▶ _REQUIREMENT_: Please write out the entire listing below exactly, excluding its pictures.

═══ COLLECTED MATERIAL

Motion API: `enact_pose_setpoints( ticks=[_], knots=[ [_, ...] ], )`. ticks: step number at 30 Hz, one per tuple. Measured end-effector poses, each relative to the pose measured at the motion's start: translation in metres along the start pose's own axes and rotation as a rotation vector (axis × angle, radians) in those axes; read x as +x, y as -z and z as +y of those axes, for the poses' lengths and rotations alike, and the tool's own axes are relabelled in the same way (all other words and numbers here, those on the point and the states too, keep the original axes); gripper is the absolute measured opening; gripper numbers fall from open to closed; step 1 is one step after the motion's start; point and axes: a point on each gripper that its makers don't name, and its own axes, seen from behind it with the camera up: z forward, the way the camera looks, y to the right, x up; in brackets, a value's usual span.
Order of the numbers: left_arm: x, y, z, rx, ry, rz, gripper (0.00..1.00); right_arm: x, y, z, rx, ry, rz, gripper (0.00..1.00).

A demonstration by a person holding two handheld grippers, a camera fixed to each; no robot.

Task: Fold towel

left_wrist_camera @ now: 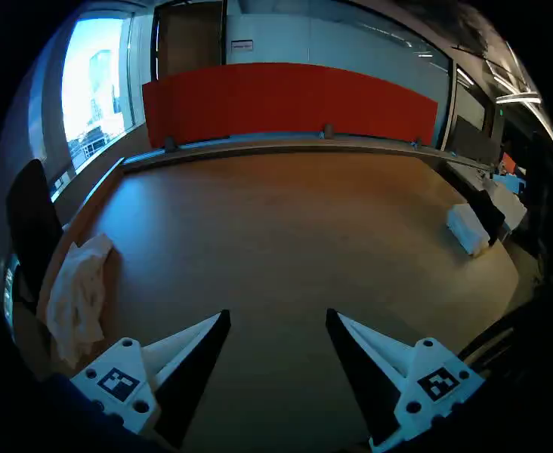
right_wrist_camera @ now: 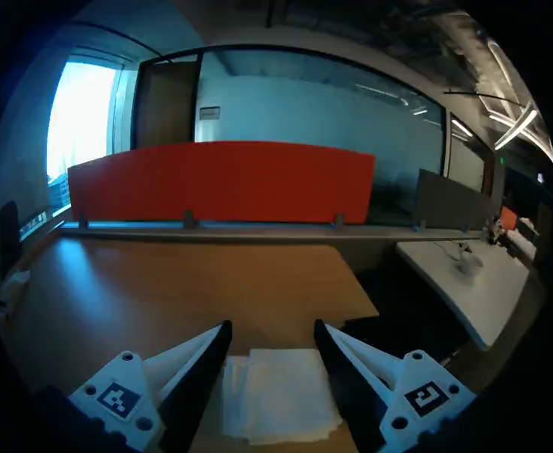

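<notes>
Just under my right gripper [right_wrist_camera: 270,325], between its two fingers and a little ahead of the tips, lies a folded towel [right_wrist_camera: 280,396]. It is a flat white square with its layers stacked fairly evenly, close to the near edge of the desk [right_wrist_camera: 201,287]. The fingers stand apart and clamp nothing, and I can't tell whether they brush the cloth. My left gripper [left_wrist_camera: 276,312] is likewise spread wide with only bare wood between its fingers. Off to its left, beyond the fingertip and draped at the desk's edge, sits a crumpled towel [left_wrist_camera: 80,294], bunched and unfolded. Far to its right is a small white folded bundle [left_wrist_camera: 469,226], which I take to be the same piece my right gripper hangs over. Farther ahead of both grippers, a red divider [left_wrist_camera: 291,102] closes off the back of the desk. I judge one towel finished. The crumpled one has to be fetched, spread flat and folded.
</notes>
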Motion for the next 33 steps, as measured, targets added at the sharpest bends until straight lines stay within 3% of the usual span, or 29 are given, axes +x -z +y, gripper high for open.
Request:
enact_pose_setpoints(
  ticks=[9, 18, 33],
  knots=[
    [0.01, -0.002, -0.003, 0.005, 0.013, 0.027, 0.94, 0.022, 0.001, -0.011, 0.015, -0.05, 0.089, 0.87],
    [0.039, -0.006, -0.012, 0.025, 0.028, 0.102, 0.94, 0.045, 0.004, -0.021, 0.025, -0.058, 0.144, 0.88],
    [0.12, -0.015, -0.045, 0.088, 0.063, 0.326, 0.94, 0.073, 0.008, -0.06, 0.075, -0.039, 0.2, 0.88]
  ],
)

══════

▶ _SOLUTION TO THIS TASK_:
Motion API: `enact_pose_setpoints( ticks=[_], knots=[ [_, ...] ], )`. ticks: step number at 30 Hz, one per tuple. Measured end-effector poses, each relative to the pose measured at the motion's start: translation in metres along the start pose's own axes and rotation as a rotation vector (axis × angle, radians) in those axes; read x as +x, y as -z and z as +y of those axes, for the poses' lengths and rotations alike, and the tool's own axes are relabelled in the same way (all other words and numbers here, those on the point and the states too, keep the original axes); gripper is the absolute measured opening; gripper numbers fall from open to closed; step 1 is one step after the motion's start; point and axes: a point on each gripper that its makers don't name, and its own axes, seen from behind it with the camera up: z forward, the way the camera looks, y to the right, x up; in brackets, a value's usual span.
Order of the numbers: left_arm: x, y, z, rx, ry, rz, gripper (0.00..1.00); right_arm: x, y, z, rx, ry, rz, gripper (0.00..1.00).

A demonstration by a person holding two handheld grippers, a camera fixed to each; no robot.

Task: Fold towel

left_wrist_camera @ now: 
right_wrist_camera @ now: 

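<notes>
Just under my right gripper [right_wrist_camera: 270,325], between its two fingers and a little ahead of the tips, lies a folded towel [right_wrist_camera: 280,396]. It is a flat white square with its layers stacked fairly evenly, close to the near edge of the desk [right_wrist_camera: 201,287]. The fingers stand apart and clamp nothing, and I can't tell whether they brush the cloth. My left gripper [left_wrist_camera: 276,312] is likewise spread wide with only bare wood between its fingers. Off to its left, beyond the fingertip and draped at the desk's edge, sits a crumpled towel [left_wrist_camera: 80,294], bunched and unfolded. Far to its right is a small white folded bundle [left_wrist_camera: 469,226], which I take to be the same piece my right gripper hangs over. Farther ahead of both grippers, a red divider [left_wrist_camera: 291,102] closes off the back of the desk. I judge one towel finished. The crumpled one has to be fetched, spread flat and folded.
</notes>
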Motion for the next 33 steps, as measured, targets added at the sharpest bends until straight lines stay within 3% of the usual span, or 29 are given, axes +x -z +y, gripper high for open.
Request:
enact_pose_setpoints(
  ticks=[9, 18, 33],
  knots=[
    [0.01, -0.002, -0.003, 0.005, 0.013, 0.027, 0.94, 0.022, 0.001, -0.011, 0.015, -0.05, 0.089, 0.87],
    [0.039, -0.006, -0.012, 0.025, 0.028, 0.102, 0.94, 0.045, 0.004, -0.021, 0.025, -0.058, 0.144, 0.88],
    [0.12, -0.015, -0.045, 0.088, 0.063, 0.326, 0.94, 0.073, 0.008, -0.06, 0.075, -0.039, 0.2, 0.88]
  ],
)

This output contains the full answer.